Bugün anlatacağım öyküler, olaylar, Kamanla ilgili olacak. Kamanlılar, çok neşeli insanlar. Söyleşilerinde, bir gülmece öğesini hemen yakalar, keyifle anlatırlar. İşte bunlardan biri: Kaman’ın bir de Ömerkâhya köyü var; Ankara'ya en yakın köyü Kaman’ın. Bura halkı ilerici mi ilerici, öyle tanınır. Minibüsçü Duran, Ömerkahyalı, ama Kaman'da oturuyor. Zaman zaman köyüne gidiyor. Bir gün minibüsüyle köye giderken, yolda "Kör Perçem”'e rastlar. O da köye gitmektedir. Gözleri görmediği için de Duran’ı tanımaz. Duran ona:
—Aha, der. Kör Perçem, minibüse atlar. Yolda konuşmaya başlarlar. Duran sorar:
—Yahu, bu sizin köyün muhtarı nasıl adam?

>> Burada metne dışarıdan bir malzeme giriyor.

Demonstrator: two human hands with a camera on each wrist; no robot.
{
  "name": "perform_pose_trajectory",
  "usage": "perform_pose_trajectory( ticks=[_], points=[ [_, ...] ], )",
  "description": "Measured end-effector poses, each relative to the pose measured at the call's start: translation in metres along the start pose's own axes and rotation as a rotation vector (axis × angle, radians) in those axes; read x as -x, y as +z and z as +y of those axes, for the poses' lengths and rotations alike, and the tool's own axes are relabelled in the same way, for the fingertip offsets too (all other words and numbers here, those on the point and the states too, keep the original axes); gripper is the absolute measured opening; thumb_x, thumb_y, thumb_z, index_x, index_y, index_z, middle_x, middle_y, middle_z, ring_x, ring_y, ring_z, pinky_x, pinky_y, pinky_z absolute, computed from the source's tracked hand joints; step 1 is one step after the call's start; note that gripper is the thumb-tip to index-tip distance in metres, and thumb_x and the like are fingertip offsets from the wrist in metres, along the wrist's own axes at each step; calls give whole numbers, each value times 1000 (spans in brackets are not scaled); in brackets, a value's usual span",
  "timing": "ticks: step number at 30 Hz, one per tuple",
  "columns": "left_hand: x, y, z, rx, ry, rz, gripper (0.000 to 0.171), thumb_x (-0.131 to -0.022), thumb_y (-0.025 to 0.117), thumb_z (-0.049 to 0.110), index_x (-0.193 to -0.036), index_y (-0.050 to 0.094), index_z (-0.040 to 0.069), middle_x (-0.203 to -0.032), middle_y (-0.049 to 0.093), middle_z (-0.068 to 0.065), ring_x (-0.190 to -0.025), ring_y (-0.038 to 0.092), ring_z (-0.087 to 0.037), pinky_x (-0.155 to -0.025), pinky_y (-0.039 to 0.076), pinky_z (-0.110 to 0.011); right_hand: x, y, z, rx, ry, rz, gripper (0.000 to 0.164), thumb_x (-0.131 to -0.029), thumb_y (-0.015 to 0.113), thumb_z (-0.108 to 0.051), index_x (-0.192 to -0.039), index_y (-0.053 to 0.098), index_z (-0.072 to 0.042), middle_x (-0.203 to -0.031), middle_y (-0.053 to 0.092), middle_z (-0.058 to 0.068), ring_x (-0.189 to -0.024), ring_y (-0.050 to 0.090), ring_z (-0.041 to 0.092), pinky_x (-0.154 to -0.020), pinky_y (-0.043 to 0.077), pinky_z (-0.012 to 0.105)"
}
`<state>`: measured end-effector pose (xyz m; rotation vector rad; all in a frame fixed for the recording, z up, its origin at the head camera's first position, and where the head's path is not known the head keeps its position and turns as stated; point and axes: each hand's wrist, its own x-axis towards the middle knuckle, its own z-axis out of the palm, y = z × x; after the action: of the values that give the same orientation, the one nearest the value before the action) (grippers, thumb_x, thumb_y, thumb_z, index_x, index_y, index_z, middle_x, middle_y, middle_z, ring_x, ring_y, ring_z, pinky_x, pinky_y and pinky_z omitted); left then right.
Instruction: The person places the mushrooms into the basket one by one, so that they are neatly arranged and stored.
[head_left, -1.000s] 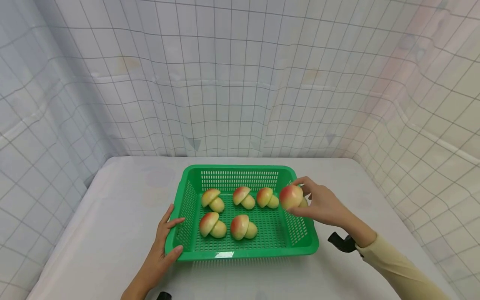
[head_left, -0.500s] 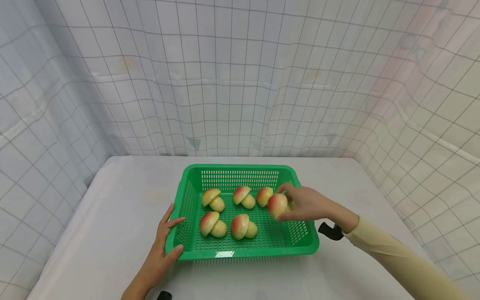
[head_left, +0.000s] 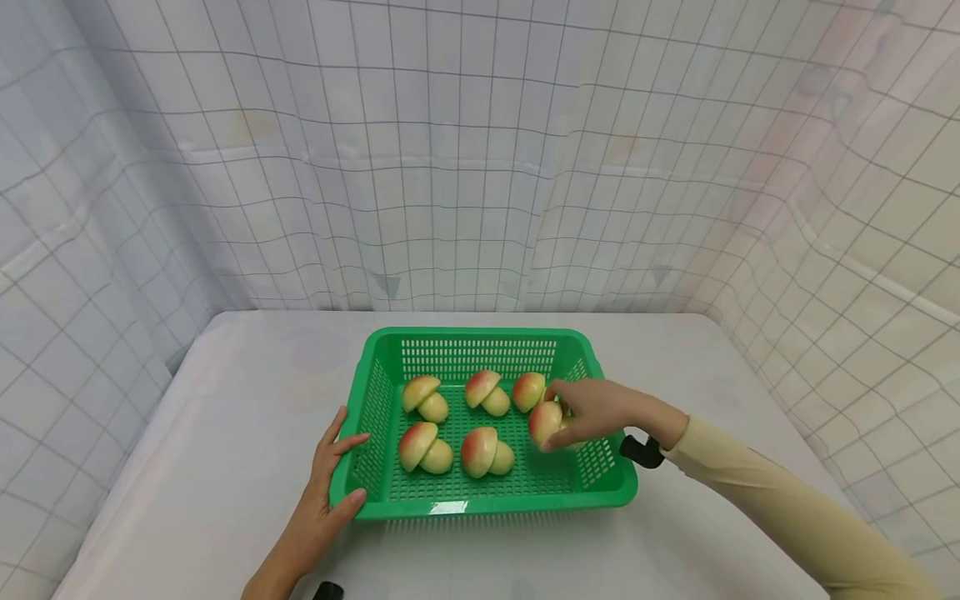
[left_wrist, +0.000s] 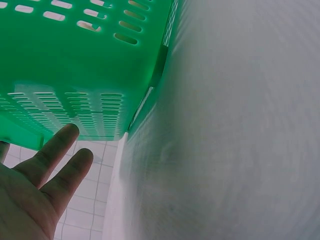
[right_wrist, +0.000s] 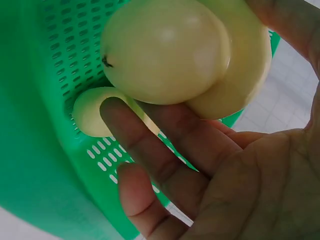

—Bırak Allahını seversen, ahlaksızın teki, yer içer...
—Kafasıbüyük Hüseyin'i nasıl tanırsın?
—O da öyle!
Duran, kimi sorsa, Kör Perçem “O da öyle!" yanıtını verir. Bir ara kendini sorar:
—Peki, Duran'ı nasıl tanırsın?
—Ahlaksız, namussuz, her kötülük onda...
Köye yaklaşmaktadırlar. Bir ara Duran sorar:
—Sizin köyde bir de “Hırsız Perçem" diye biri var derler, onu nasıl tanırsın? "Kör Perçem" köyde "Hırsız Perçem" diye anılmaktadır. Perçem, karşılık verir:
—Adaaam, iki eşek çalmanın da hırsızlığı mı olurmuş!
* * *
Büroya Kamanlılar gelmişti, onlardan dinledim; Kaman ilçesi, birçok yerde olduğu gibi, 12 Eylül öncesinde önemli olaylar yaşadı. Kendilerine "ülkücü" diyen bir grup faşo genç, Kaman Adliyesi'ni bastılar. Olay, Türkiye’de ilk kez görünen bir olaydı. “Ülkücü’’, “milliyetçi” (!) geçinenler, izinsiz silah taşıdığı gerekçesiyle bir yıl hapis, 3000 TL para cezasına çarptırılan "ülkücü" Zeki Aydoğan'a verilen bu kararı protesto etmek için. Kaman Adliyesi'ne yürüdüler. Yürüyenler:
—Komünist adliye! diye bağrışıyorlardı. Yargıç Ali Kerimoğlu, Savcı Cabbar Veziroğlu, mahkemedeki savunmanlar, mübaşir, daha birçok kişi sabahın 10'undan, akşamın 17’sine dek, adliyede kapalı kaldılar. Adliyeye giren ülkücülerin sayıları 200 kadardı. Adalet mensupları, Savcı Cabbar Veziroğlu’nun odasına toplanmışlardı. Kapılar, pencereler kapatıldı. Savcı Cabbar Veziroğlu, tabancasını çekti; binayı basanlar kaçıştılar. Binayı basanlar arasında, A.M. diye bir genç de vardı; o, "ülkücü" geçinen savunmanlardan "G.M."nin kardeşiydi. Olayların perde arkasında, onun parmağı olduğu söylenirdi. G.M. şimdi ANAP’ta, “Kutsal Bağlaşımcılar" (İttifakçılar) arasındadır, milletvekilidir! G.M. o zaman, yeni savunmanlığa başlamıştı; tutuklanan kardeşi A.M.'yi, öbür ülkücüleri savunuyordu.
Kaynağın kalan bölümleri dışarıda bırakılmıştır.